Abstract
Hypochlorous acid (HOCl; bleach) is a powerful weapon used by our immune system to eliminate invading bacteria. Yet the way HOCl actually kills bacteria and how they defend themselves from its oxidative action have only started to be uncovered. As this molecule induces both protein oxidation and aggregation, bacteria need concerted efforts of chaperones and antioxidants to maintain proteostasis during stress. Recent advances in the field identified several stress-activated chaperones, like Hsp33, RidA, and CnoX, which display unique structural features and play a central role in protecting the bacterial proteome during HOCl stress.
Keywords: oxidative stress, bleach, polyphosphate, bacteria, protein folding, chaperone, holdase, chlorination
Introduction
Like all aerobic organisms, bacteria naturally produce reactive oxygen species (ROS) as metabolic by-products, for instance during electron transfer in the respiratory chain. The addition of one electron to O 2 leads to the production of the superoxide radical (O 2 •–), a toxic compound, which dismutates to form hydrogen peroxide (H 2O 2) and molecular oxygen (O 2) either spontaneously or via catalysis by superoxide dismutases 1– 3. H 2O 2 can then react with ferrous iron to generate more reactive hydroxyl radicals ( •OH) by the Fenton reaction. These oxidizing molecules can damage cellular components including DNA, membrane lipids, and proteins, which can lead to cell death. Therefore, bacteria have evolved defense mechanisms, which include enzymes, such as catalases and peroxiredoxins, that directly react with ROS to convert them to harmless products, and repair enzymes, such as thioredoxins and methionine sulfoxide reductases, that catalyze the reduction of oxidized amino acids in damaged proteins.
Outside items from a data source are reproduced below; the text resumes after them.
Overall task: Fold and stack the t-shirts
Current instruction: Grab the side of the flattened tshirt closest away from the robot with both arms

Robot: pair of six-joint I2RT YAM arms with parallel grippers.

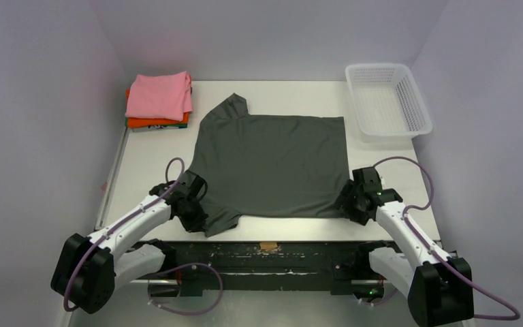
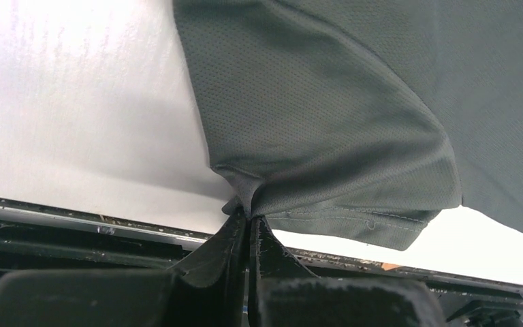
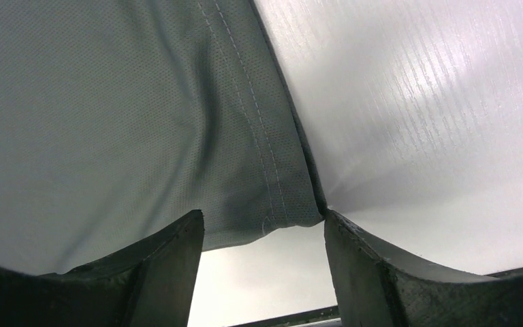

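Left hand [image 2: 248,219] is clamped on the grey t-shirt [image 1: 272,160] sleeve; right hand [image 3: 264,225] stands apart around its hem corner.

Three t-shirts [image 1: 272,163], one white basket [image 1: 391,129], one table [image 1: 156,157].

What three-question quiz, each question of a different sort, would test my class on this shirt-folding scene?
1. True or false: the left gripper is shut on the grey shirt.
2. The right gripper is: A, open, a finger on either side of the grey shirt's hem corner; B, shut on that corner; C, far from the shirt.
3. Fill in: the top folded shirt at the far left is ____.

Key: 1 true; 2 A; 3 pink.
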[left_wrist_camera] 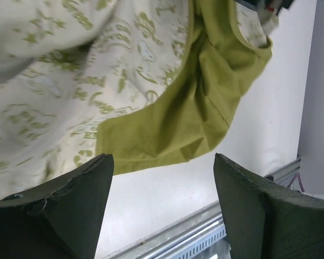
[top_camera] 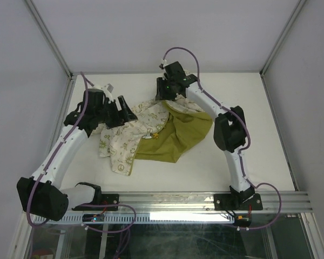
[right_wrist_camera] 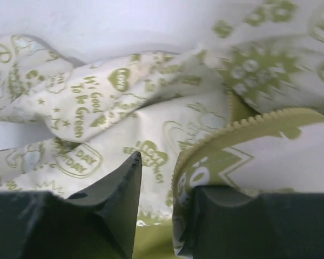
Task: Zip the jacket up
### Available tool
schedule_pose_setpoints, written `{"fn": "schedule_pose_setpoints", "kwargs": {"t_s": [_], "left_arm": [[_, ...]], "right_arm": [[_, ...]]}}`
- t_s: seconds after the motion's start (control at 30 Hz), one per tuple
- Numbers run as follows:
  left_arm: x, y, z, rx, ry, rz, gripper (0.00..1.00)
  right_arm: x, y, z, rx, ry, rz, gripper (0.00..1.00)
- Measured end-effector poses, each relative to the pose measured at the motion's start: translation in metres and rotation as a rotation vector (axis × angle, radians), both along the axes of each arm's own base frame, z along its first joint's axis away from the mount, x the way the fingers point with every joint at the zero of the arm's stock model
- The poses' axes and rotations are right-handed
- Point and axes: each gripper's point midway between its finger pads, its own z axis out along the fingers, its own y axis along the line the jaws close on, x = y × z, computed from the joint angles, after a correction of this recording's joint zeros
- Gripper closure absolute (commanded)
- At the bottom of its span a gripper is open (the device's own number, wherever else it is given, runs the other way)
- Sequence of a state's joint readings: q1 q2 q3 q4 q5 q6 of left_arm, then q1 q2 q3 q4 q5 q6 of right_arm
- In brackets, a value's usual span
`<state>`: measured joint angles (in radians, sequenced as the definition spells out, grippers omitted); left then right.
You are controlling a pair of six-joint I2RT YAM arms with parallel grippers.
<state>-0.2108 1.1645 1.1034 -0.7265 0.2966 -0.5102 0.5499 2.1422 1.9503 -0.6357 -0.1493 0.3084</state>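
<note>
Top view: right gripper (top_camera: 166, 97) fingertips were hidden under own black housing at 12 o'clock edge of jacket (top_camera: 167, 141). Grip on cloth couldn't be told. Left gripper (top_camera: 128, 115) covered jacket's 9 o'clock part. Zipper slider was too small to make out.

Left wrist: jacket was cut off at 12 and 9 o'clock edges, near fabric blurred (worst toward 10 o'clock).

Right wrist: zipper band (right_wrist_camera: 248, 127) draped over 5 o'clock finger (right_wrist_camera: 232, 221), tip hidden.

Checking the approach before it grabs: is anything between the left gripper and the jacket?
Nothing visible. The left gripper, open, hangs close by the jacket edge, with only table showing between its fingers. The right gripper holds the jacket's zipper edge.
</note>
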Motion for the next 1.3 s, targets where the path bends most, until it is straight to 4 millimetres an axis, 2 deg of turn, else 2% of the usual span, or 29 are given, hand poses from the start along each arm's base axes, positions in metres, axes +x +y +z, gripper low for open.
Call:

For more information on the mechanisms that allow bacteria to cope with oxidants and rescue oxidatively damaged proteins, we refer the reader to a recent review in which we discuss the role of the thioredoxin and glutaredoxin systems and highlight the importance of protein repair in bacterial physiology and virulence 4.
Because of their toxicity, it is not surprising that the immune system of multicellular eukaryotes uses ROS as weapons to kill bacteria. When bacteria enter a tissue, the inflammatory response is turned on and phagocytes (neutrophils and macrophages) are recruited to the site of infection 5. These cells, whose cytoplasm is filled with lysosomal granules containing a variety of bactericidal and digestive enzymes 6, 7, are able to engulf bacteria. After phagocytosis, the phagosome and the granules fuse, forming a phagolysosome 6, 7. Then, high levels of ROS (O 2 •– and H 2O 2) are produced in a phenomenon known as “oxidative burst” 6– 8, strongly contributing to the killing of the bacterium.
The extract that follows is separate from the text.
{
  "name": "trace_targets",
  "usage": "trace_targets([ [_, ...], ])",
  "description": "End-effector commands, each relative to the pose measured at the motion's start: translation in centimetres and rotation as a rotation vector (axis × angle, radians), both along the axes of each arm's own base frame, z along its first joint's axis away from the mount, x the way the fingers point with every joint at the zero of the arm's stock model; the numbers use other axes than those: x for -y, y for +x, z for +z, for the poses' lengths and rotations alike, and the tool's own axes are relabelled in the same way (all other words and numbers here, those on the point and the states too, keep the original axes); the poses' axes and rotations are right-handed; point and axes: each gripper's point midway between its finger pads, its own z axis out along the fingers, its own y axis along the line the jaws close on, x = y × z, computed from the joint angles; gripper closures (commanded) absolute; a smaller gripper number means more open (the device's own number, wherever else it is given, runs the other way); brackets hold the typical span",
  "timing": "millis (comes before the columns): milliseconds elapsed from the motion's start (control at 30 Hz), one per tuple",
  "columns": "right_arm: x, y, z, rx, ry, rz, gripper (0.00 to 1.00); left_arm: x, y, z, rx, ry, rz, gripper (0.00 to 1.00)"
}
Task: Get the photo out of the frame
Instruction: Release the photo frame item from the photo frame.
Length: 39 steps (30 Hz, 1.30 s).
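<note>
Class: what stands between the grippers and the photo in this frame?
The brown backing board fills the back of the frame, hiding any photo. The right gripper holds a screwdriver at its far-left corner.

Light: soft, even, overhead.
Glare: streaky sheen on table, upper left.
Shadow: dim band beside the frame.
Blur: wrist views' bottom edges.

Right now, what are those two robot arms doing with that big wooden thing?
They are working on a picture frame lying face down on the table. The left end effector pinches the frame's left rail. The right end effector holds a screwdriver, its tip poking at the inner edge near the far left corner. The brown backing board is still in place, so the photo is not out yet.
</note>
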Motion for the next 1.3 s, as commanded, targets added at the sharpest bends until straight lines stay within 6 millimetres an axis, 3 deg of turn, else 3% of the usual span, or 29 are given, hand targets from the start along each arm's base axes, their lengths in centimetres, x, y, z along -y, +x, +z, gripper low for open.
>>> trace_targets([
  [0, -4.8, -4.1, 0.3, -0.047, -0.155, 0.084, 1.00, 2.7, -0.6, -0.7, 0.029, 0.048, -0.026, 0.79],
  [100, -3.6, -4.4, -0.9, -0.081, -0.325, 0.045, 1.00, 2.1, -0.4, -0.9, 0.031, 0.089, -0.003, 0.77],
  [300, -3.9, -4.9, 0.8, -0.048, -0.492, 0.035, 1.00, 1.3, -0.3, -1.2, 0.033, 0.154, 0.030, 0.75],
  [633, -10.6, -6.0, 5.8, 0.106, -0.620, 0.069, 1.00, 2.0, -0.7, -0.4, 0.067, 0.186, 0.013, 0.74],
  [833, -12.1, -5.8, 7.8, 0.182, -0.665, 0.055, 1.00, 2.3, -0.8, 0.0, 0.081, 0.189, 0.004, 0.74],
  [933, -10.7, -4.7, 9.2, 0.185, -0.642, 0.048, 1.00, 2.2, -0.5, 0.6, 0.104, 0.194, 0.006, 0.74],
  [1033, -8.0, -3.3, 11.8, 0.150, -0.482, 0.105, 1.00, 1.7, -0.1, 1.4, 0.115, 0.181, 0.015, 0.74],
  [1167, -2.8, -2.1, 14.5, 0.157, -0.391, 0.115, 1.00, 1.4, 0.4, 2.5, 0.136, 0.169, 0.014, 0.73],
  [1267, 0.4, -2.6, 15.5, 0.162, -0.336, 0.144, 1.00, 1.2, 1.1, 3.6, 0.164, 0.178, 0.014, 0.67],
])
Hypochlorous acid, an oxidative weapon to combat invading bacteria
In neutrophils, ROS production induces the release of myeloperoxidase (MPO), a glycoprotein stored in the phagocyte granules, into the phagolysosome. This enzyme converts H 2O 2 and chloride into hypochlorous acid (HOCl) 5, a strong oxidant (E 0’ [HOCl/Cl –] = 1.28 V) that is also the active ingredient of household bleach, the most widely used disinfectant. HOCl is extremely effective and reacts with most macromolecules, including lipids, cholesterol, NADH, nucleotides, and proteins 9– 11. In contrast to H 2O 2, which can diffuse through membranes 12 and has a substantially longer lifetime (10 µs; 13), HOCl acts rapidly and locally, with a lifetime of ~0.1 µs 14 and a short diffusion length in vivo (0.03 µm when it reacts with cysteines and methionines 15). Thus, by catalyzing the conversion of long-lived, diffusible H 2O 2 into locally confined HOCl, MPO contributes to the prevention of collateral tissue damage during oxidative burst, allowing the specific targeting of the engulfed bacterial pathogen 14.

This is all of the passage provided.